## Problem requirements
Please return the lines below verbatim, beginning at the one that has "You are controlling" and stopping after the one that has "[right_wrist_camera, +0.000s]", and add no other lines.
Input: Begin
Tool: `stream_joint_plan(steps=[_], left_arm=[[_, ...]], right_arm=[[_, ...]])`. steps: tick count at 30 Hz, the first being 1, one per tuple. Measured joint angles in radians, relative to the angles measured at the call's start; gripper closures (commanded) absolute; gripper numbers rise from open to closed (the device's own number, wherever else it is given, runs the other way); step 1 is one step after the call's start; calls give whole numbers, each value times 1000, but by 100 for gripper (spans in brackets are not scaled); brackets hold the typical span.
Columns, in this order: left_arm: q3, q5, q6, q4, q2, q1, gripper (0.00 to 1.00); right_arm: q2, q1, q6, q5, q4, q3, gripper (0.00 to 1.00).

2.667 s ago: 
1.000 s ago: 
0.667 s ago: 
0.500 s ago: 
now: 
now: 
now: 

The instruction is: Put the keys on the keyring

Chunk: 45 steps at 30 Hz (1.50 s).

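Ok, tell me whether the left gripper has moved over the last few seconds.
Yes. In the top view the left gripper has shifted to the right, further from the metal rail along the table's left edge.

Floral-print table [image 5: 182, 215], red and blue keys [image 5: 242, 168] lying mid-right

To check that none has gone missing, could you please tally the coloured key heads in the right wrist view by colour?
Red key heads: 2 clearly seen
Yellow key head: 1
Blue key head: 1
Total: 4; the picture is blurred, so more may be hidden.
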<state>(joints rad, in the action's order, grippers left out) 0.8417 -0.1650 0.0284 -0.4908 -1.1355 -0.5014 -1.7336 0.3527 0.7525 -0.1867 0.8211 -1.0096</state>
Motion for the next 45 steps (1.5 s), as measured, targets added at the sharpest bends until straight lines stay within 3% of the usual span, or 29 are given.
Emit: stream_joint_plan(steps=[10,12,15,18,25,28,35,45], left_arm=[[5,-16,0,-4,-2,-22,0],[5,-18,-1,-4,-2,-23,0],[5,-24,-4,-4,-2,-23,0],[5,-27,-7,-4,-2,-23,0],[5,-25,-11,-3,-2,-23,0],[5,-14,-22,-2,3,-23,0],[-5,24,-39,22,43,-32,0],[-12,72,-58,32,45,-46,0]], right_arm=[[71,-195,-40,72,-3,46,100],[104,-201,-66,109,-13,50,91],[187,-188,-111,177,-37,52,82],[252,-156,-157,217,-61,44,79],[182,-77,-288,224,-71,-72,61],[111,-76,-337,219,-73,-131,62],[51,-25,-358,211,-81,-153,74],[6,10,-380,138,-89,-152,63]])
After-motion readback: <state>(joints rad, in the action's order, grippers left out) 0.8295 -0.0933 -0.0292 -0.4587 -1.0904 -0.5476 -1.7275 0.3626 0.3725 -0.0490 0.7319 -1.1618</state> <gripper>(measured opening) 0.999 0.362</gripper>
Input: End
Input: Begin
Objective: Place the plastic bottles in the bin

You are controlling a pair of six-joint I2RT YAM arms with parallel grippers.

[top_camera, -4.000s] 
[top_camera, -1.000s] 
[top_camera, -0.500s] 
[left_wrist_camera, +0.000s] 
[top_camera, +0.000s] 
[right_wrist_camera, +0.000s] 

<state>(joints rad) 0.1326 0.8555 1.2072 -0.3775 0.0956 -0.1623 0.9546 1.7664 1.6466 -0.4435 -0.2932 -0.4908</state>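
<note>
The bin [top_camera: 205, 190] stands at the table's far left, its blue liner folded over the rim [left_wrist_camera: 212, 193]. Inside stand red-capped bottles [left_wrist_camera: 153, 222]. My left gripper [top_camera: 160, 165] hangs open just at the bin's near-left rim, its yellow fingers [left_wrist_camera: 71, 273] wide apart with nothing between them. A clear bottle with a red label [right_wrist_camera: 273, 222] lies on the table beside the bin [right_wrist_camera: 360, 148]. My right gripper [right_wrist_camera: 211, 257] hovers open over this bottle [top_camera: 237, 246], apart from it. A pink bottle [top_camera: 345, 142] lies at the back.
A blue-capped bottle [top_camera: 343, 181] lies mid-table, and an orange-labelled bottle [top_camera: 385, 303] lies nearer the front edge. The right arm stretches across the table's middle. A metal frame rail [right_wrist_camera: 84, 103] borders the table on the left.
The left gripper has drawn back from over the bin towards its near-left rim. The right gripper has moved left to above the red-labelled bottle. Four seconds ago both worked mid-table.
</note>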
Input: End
## Task solution
You are controlling a pair of six-joint I2RT YAM arms with parallel grippers.

[top_camera, -4.000s] 
[top_camera, -1.000s] 
[top_camera, -0.500s] 
[left_wrist_camera, +0.000s] 
[top_camera, +0.000s] 
[right_wrist_camera, +0.000s] 

No additional lines are needed for this answer.